I feel that there are certain things you have to do at least once if you live in New York City, and attending nationally televised events, like the Macy’s Thanksgiving Day parade, is one of them. People fly in from all over the country and book hotel rooms close to the parade route in order to see it, so given that I live five streets away, I really have no excuse.
My plan was to wake up at 6am to secure an optimal front row spot, but I couldn’t help snoozing once…Okay, twice. I cooked and ate a nice warm egg breakfast, donned the long underwear and Goretex layers that I usually reserve for skiing trips, poured myself a bottle of hot water, downloaded a new book to my Kindle, and then set off.
By the time I got to Sixth Ave at 7:20, all of the front row spaces within three blocks were already occupied. I couldn’t find a single piece of empty railing to grab onto, so I had to settle with positioning myself just behind a pole and in between two families that had come early and set up tarps to claim the space. If you can’t spend Thanksgiving with your own family, might as well spend it with a family.

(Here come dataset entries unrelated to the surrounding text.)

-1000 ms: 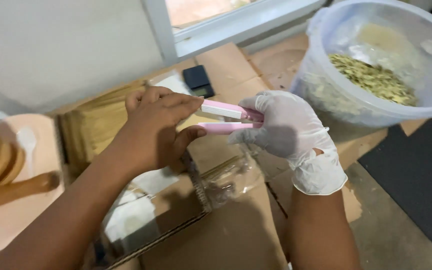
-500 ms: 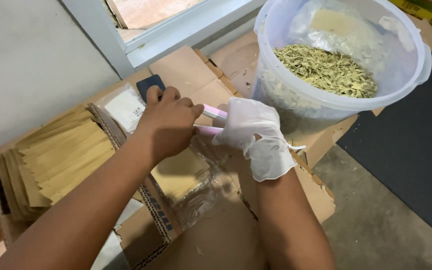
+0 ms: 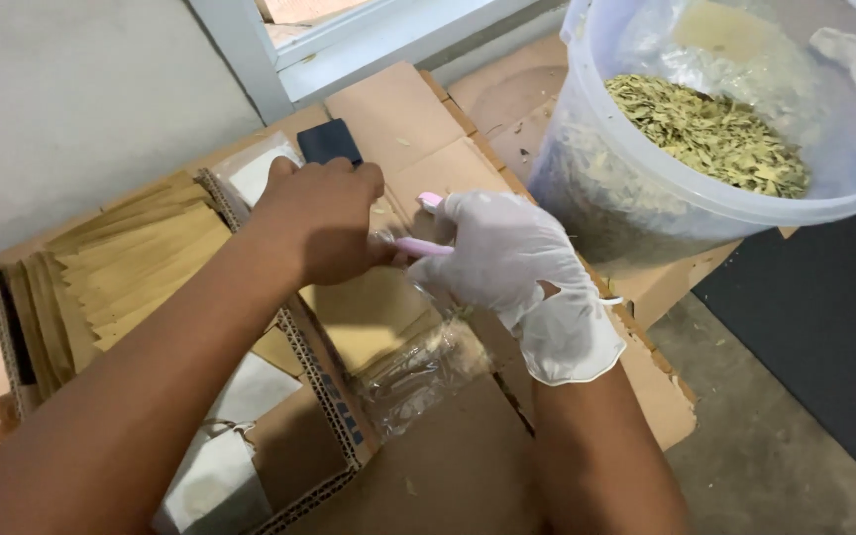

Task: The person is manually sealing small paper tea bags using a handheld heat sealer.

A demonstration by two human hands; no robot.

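Note:
My bare left hand [image 3: 321, 218] lies knuckles-up on a brown pouch with a clear plastic window [image 3: 388, 337], pinning its top edge. My right hand [image 3: 507, 260], in a white glove, grips a pink-and-white hand-held clamp tool [image 3: 420, 246] at that same edge, beside the left fingers. The tool's two arms look closed on the pouch top. The clear lower end of the pouch [image 3: 418, 372] points toward me over flattened cardboard [image 3: 428, 149].
A big translucent tub of dried green leaves [image 3: 715, 139] stands at the right. A cardboard box with stacked brown pouches [image 3: 121, 267] is at the left, a small dark blue block [image 3: 329, 142] behind my left hand, a window frame [image 3: 369, 50] beyond.
The view has shifted, so the tub and box sit differently in frame. Both hands stay together on the pouch top; the tool's arms have gone from apart to pressed together.

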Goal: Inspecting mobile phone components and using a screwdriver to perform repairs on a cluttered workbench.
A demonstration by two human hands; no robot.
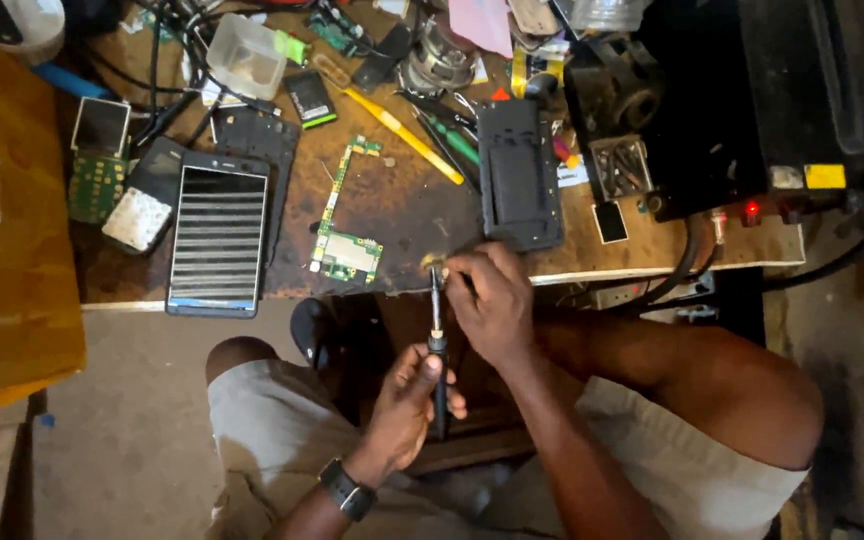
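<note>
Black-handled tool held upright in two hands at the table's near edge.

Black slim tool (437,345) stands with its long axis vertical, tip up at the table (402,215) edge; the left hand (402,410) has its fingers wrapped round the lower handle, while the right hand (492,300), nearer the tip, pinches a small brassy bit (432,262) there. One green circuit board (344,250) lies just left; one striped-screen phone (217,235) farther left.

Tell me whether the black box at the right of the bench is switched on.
Probably on: a small red light glows on the front of the black box. No switch position is visible.
</note>
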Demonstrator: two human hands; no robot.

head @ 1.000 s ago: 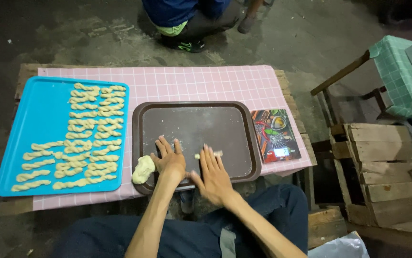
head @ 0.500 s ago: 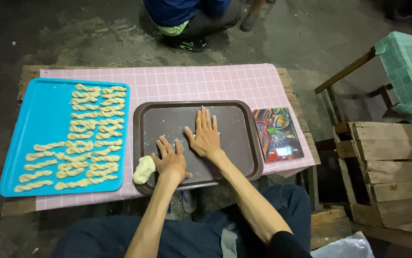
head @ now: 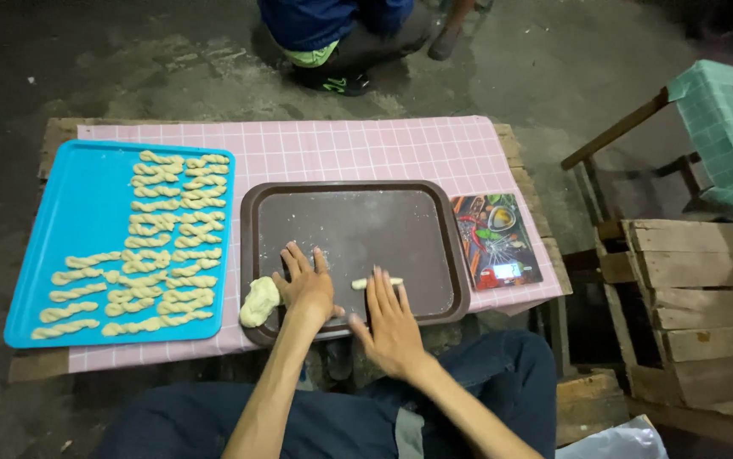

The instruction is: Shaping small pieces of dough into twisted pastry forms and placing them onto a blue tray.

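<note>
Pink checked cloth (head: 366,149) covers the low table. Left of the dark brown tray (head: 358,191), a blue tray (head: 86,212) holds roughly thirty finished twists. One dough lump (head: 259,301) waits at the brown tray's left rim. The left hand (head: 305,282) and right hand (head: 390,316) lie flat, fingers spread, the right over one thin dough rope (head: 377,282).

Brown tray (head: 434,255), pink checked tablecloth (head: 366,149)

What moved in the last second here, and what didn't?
The right hand slid up the brown tray, then back to its near edge, fingertips now on a small dough strip. The left hand stayed flat beside the dough lump. Blue tray of twists unchanged.
</note>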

From then on, it was just a waiting game. About twenty minutes in, I realized it was too cold for Kindle reading (at least with the Kindle Paperwhite, which has a touch screen. I knew I would eventually regret not getting the one with the buttons), I didn’t have headphones, and no one in my phonebook was actually awake for a call. I honestly can’t tell you how I got through the next two hours… to be frank, probably mostly by shivering, eavesdropping on other people’s conversations, and passive-aggressively defending my spot. I did chat with one of the families next to me, who came from Long Island and has been in attendance for the parade for the past 7-8 years (now THAT’S dedication), but I learned that while exploring things on your own is an adventure, waiting alone is no fun at all.

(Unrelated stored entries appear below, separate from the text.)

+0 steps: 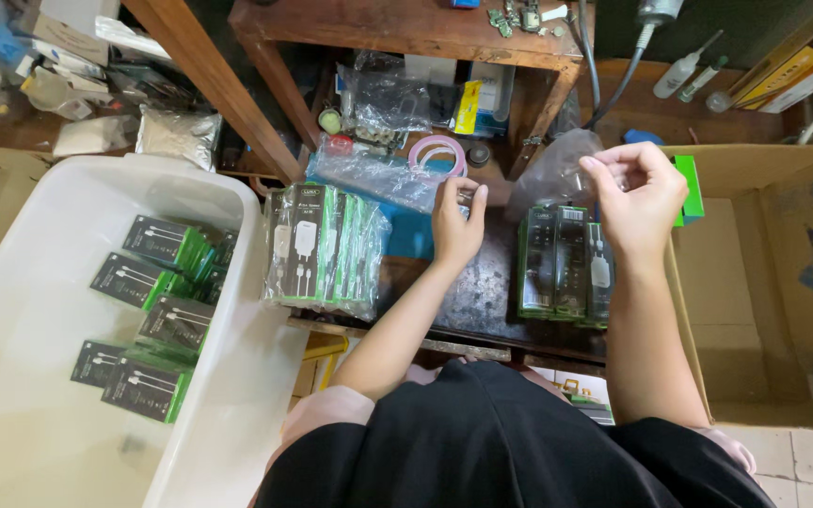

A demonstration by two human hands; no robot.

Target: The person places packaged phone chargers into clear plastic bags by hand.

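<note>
We held both hands raised over the dark bench. Our left hand (456, 221) pinched one edge of a clear plastic bag (549, 174), fingers together; our right hand (637, 193) curled shut on its other edge. The bag hung between them, above green-and-black charger boxes (562, 263), beside the cardboard carton (783, 282).
</note>
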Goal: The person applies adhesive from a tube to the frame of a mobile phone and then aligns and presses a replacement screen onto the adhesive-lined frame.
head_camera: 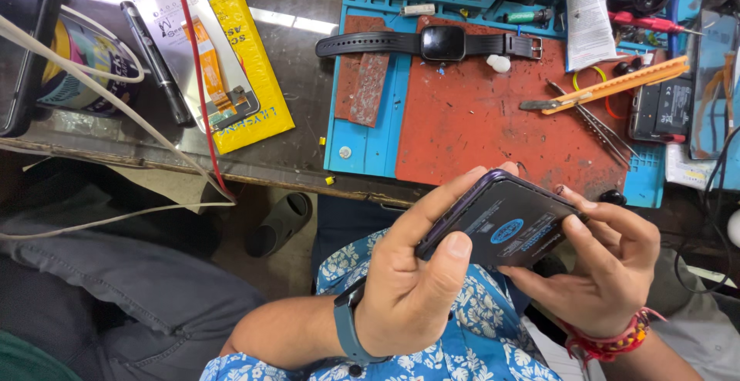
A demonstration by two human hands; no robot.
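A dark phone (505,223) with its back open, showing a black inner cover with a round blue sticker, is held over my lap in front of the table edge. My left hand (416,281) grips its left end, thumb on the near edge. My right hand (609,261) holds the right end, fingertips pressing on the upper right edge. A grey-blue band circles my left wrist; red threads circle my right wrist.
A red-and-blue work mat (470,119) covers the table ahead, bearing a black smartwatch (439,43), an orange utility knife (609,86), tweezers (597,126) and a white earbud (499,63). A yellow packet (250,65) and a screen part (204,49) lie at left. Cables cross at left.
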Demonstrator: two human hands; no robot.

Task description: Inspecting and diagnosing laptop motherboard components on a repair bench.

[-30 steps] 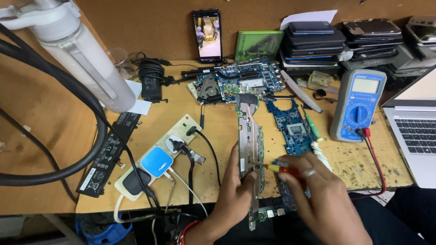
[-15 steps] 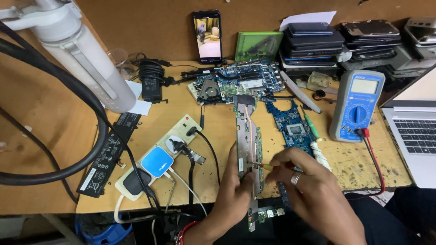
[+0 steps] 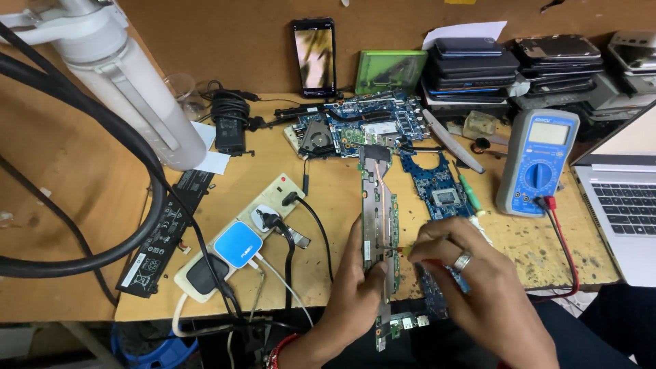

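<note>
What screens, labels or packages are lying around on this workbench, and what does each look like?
Phone: propped upright against the back wall, black frame, screen lit with a blurry picture.
Multimeter: right of the boards, blue body, grey display, red and black leads.
Laptop: far right edge, silver, lid open, screen mostly out of view.
Green case: back, beside the phone, flat, translucent.
Battery pack: left, long, black, white labels.

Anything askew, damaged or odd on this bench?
The wooden bench top near the multimeter is chipped and pitted. The long green circuit board in the left hand stands on edge, overhanging the bench front. Nothing looks spilled.
</note>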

The parade started at 9am, but it took a full 40 minutes for the first wacky rollarblading clowns to wind down Central Park West and reach our stretch of Sixth Ave. I have now seen about 700 more clowns than I have ever cared to see, in all sorts of varieties: dressed like traffic signs, old grannies, graduates in gowns, and much much more. But finally what I was really there to witness, all of the floats!
And the marching bands, but really, just one or two would have been quite enough.

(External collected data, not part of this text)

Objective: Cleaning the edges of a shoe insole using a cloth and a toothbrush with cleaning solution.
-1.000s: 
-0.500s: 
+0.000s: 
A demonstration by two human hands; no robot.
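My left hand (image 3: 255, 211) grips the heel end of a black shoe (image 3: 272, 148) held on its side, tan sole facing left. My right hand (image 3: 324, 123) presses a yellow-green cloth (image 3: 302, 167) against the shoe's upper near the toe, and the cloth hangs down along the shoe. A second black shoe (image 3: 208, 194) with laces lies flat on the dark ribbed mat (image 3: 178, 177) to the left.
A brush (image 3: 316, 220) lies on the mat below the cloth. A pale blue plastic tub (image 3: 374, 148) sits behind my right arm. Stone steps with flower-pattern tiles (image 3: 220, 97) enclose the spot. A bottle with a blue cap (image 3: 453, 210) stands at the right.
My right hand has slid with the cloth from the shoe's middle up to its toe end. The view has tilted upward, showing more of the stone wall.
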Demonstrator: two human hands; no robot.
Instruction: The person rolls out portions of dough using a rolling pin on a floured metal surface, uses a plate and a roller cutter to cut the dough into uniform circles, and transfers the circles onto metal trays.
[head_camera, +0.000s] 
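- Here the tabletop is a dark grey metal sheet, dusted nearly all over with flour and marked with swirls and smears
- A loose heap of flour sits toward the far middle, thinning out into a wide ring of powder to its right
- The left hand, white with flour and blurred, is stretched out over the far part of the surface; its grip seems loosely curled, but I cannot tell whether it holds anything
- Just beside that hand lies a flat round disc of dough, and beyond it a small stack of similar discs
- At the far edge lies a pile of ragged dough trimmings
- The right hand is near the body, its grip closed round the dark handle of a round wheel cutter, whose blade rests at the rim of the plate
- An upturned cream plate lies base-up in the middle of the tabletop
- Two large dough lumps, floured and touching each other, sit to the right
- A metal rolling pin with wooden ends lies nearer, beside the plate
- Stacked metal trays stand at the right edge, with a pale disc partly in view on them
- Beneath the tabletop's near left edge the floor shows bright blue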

I really could have done without this one, which came before the Chinese culture/embassy float (I’m not reeeeally sure why China needs representation on Thanksgiving. And really? Those outfits?)
There were a host of celebrities too, none of whom I recognized except for Nick Jonas and Idina Menzel (and most of whom I missed entirely because I was distracted by their elaborate floats). But they were all saving their performances for the televised portion near 34th street, so all we saw were the smiles and waves.
Because being in the second row was still not enough to make up for my lack of height, I was basically on tip toe for the entire parade. By 10:37, I was already praying for the parade to end so that I could sit down and remember what it felt like to be warm.
Finally, finally, Santa came about an hour later:
And just like that, we kicked off Thanksgiving and ushered in Christmas! It is now socially acceptable to play Christmas songs on repeat and have Home Alone marathons, which is what I promptly did as soon as my body temperature returned to normal levels back at my apartment.
Next year (and for every year after that) I think I will watch the parade on TV, with the option to plop my butt down into a warm, comfy seat. The broadcast also gives you the best views, which no amount of physical strain or waiting in the cold would have given me at the parade in person.
Still, going to the parade is just one of those items on the bucket list that you have to cross off, just once in your life…but now I’m seriously reconsidering watching the ball drop on New Year’s Eve in Times Square. Maybe there are certain things that you should never attempt, not even once.